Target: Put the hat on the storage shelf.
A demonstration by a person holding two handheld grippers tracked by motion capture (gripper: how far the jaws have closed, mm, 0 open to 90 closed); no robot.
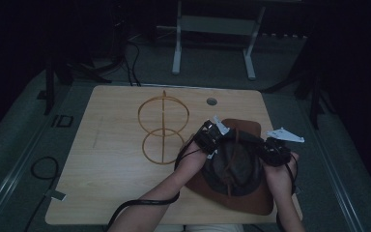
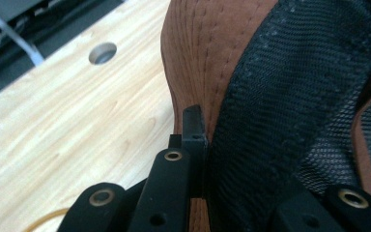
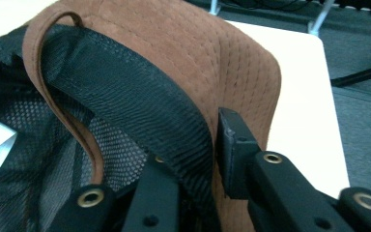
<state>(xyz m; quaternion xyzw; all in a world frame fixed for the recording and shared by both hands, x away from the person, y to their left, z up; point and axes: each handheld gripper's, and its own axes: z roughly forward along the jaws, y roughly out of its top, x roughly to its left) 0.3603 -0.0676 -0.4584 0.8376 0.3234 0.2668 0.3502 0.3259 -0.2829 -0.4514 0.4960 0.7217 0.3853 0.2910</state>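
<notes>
A brown suede hat (image 1: 236, 195) lies crown-down on the wooden table (image 1: 111, 169), its black mesh lining (image 1: 234, 159) facing up. My left gripper (image 1: 212, 133) is shut on the hat's left rim, and in the left gripper view the brown brim (image 2: 198, 48) and black mesh band (image 2: 290, 96) are pinched in the gripper (image 2: 217, 145). My right gripper (image 1: 273, 147) is shut on the right rim; in its own view the gripper (image 3: 198, 159) has the mesh band (image 3: 140, 96) and brown brim (image 3: 188, 43) clamped between its jaws. A leather cord (image 3: 84, 130) loops across the lining.
A thin wire stand (image 1: 163, 128) with two rings on a rod lies flat at the table's middle, left of the hat. A round cable hole (image 1: 211, 101) sits near the far edge. Beyond the table stands a metal frame (image 1: 212, 29). The table's right edge is close to the hat.
</notes>
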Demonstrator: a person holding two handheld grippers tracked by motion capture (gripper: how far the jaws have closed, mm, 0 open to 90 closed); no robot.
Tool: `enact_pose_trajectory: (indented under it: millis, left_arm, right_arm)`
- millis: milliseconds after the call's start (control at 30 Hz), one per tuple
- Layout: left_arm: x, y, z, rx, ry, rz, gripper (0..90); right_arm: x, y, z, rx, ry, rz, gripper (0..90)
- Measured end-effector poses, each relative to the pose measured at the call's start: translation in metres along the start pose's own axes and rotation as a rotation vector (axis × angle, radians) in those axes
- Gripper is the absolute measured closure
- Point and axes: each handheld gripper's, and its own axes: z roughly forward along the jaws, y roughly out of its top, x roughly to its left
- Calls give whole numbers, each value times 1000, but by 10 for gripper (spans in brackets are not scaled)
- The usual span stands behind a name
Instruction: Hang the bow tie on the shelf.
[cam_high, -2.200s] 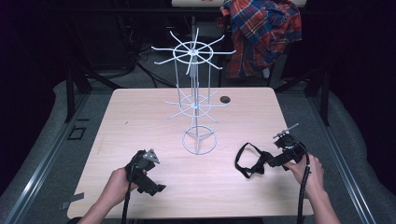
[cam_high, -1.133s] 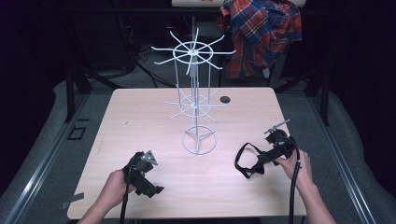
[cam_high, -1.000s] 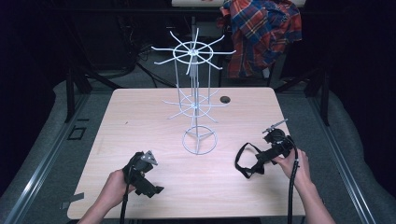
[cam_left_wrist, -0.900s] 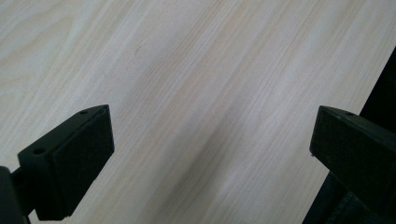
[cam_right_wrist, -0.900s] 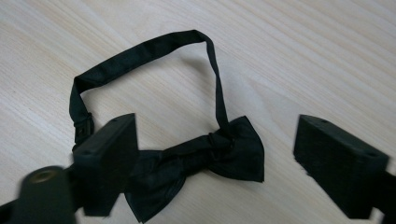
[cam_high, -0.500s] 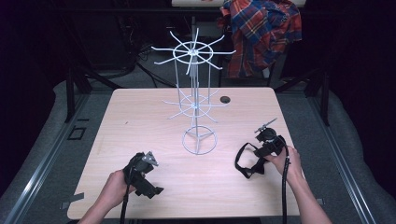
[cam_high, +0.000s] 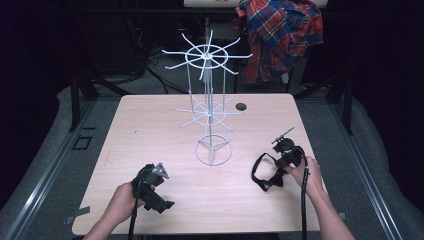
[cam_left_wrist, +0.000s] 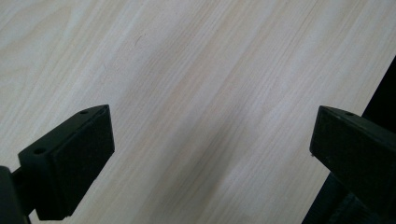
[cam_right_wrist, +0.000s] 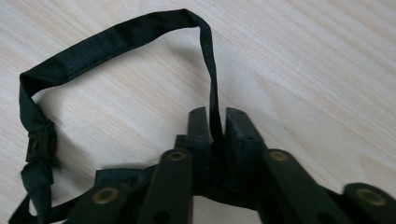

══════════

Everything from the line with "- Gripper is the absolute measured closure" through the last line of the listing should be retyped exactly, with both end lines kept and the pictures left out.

- Gripper is the absolute measured closure
- Point and axes: each handheld gripper's, and its own axes: z roughly forward along the jaws, y roughly out of its top, x roughly to its left
- Calls give whole numbers, each value times 1000, but by 10 for gripper (spans in brackets are not scaled)
- The usual span stands behind a name
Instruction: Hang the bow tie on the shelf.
[cam_high, -2.200s] 
[cam_high, -1.133s] 
[cam_high, -1.000s] 
[cam_left_wrist, -0.900s] 
[cam_right_wrist, -0.900s] 
[cam_high, -0.500s] 
[cam_high, +0.000s] 
[cam_left_wrist, +0.000s] 
[cam_right_wrist, +0.000s] 

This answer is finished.